--- Task directions ---
All of the listing should be returned as written, apart from any picture in it.

--- Data ---
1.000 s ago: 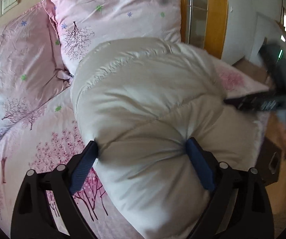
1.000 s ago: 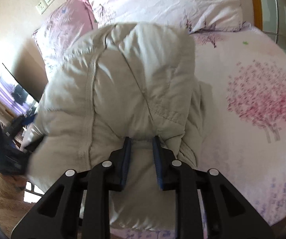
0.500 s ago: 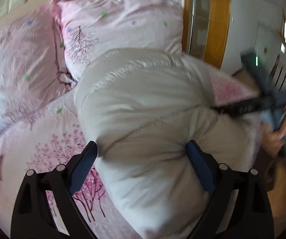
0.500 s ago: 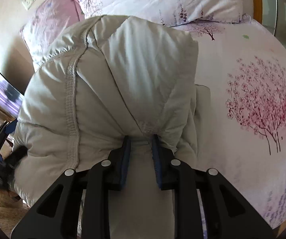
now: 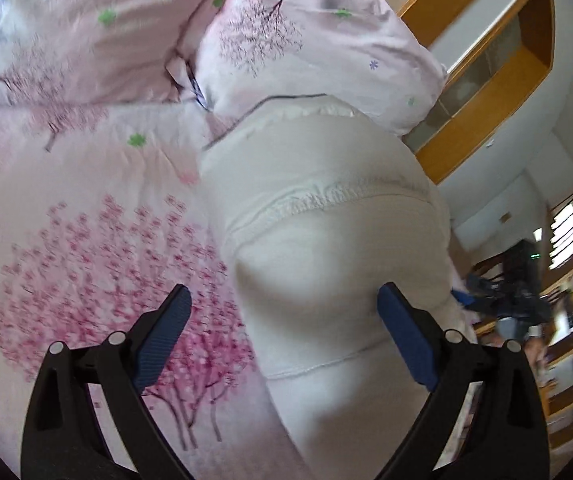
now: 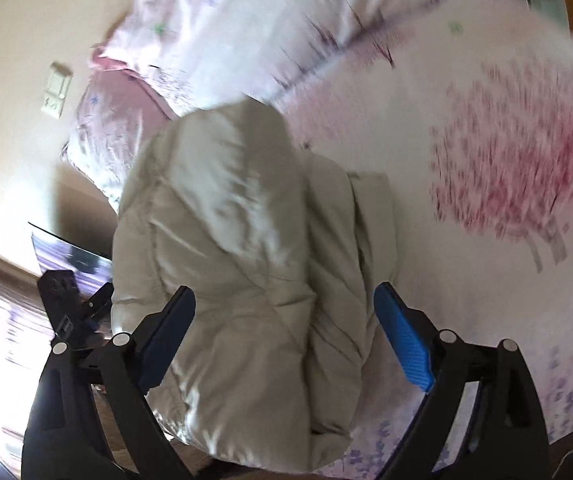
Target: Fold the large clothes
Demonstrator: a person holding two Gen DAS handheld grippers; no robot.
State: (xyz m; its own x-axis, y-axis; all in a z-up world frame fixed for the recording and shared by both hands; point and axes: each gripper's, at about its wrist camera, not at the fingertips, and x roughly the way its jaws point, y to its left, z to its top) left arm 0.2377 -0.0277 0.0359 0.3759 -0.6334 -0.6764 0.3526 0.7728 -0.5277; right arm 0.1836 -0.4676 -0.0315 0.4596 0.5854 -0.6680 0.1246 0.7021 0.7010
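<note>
A puffy cream quilted jacket (image 5: 326,240) lies folded in a thick bundle on the pink blossom-print bed; it also shows in the right wrist view (image 6: 246,248). My left gripper (image 5: 282,332) is open, its blue pads apart, with the bundle's near end between them but not squeezed. My right gripper (image 6: 284,332) is open and wide, its pads on either side of the bundle's other end. The other gripper shows small past the jacket in each view (image 5: 514,300) (image 6: 70,308). Both views are blurred.
Two pink floral pillows (image 5: 318,40) lie at the head of the bed (image 5: 86,208). A wooden door frame (image 5: 498,92) stands beyond the bed. A wall switch (image 6: 57,88) and a dark screen (image 6: 70,252) lie past the jacket in the right wrist view.
My right gripper was shut on a fold of the jacket and has opened wide. Both grippers have tilted and shifted. The jacket now rests lower on the bed.
</note>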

--- Answer section ---
1.000 s ago: 
1.000 s ago: 
0.500 s ago: 
0.500 s ago: 
now: 
now: 
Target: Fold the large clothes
Demonstrator: a person holding two Gen DAS handheld grippers; no robot.
State: (xyz m; its own x-axis, y-axis; all in a z-up world frame fixed for the recording and shared by both hands; point and axes: each gripper's, at about its wrist camera, not at the fingertips, and x roughly the way its jaws point, y to its left, z to its top) left arm 0.2377 -0.0277 0.0359 0.3759 -0.6334 -0.6764 0.3526 0.7728 -0.5277; right arm 0.1836 -0.4676 -0.0315 0.4596 0.5854 -0.6680 0.1246 0.7021 0.7010
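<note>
A puffy cream quilted jacket (image 5: 326,240) lies folded in a thick bundle on the pink blossom-print bed; it also shows in the right wrist view (image 6: 246,248). My left gripper (image 5: 282,332) is open, its blue pads apart, with the bundle's near end between them but not squeezed. My right gripper (image 6: 284,332) is open and wide, its pads on either side of the bundle's other end. The other gripper shows small past the jacket in each view (image 5: 514,300) (image 6: 70,308). Both views are blurred.
Two pink floral pillows (image 5: 318,40) lie at the head of the bed (image 5: 86,208). A wooden door frame (image 5: 498,92) stands beyond the bed. A wall switch (image 6: 57,88) and a dark screen (image 6: 70,252) lie past the jacket in the right wrist view.
My right gripper was shut on a fold of the jacket and has opened wide. Both grippers have tilted and shifted. The jacket now rests lower on the bed.
</note>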

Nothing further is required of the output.